Песня за окнами стихает. Ярче горит лампада, освещая тёмное ночное лицо бога.

Конец первого действия

Действие второе

Пять крутых ступенек сводят из наружной траншейки сюда, в просторную землянку с низким накатным потолком. Налево вверху полуокно, полуамбразура, в которую смотрит ночь. Почти готовая дверь стоит у входа в груде свежих стружек: дверной проём временно завешен трофейным брезентом с косой надписью: «Reichspost». Чёрные готические буквы спорят в чёткости с белым шрифтом боевого кумачёвого лозунга, свисающего драпировкой со стены. Круглая, из бензиновой бочки и с походным котелком наверху, печка топится на переднем плане; бок её красновато светится в темноте.

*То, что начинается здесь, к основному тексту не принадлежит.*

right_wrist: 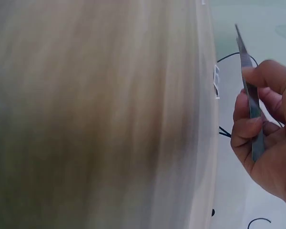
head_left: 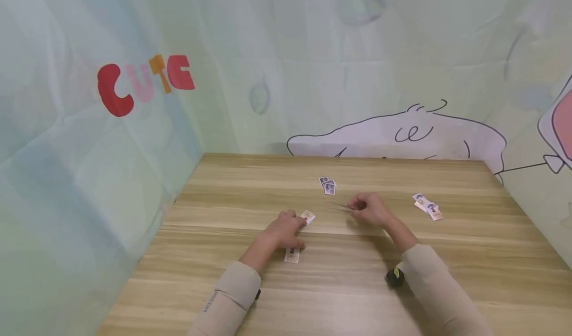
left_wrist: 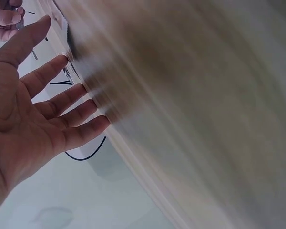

Справа нары в два яруса, слева — простой, ниже обычного стол с чурбаками вокруг вместо табуреток и скамьёй по стене. На столе хлеб и, с краю, сделанная из маслёнки, пылает коптилка. Положив лицо в ладони, Лена не мигая смотрит на высокое жёлтое пламя. Слабо слышна гармонь, далёкие паровозные гудки, и порывами сочится осенний холодок; пламя гнётся, и колеблется полотенце на верёвке, протянутой поперёк землянки.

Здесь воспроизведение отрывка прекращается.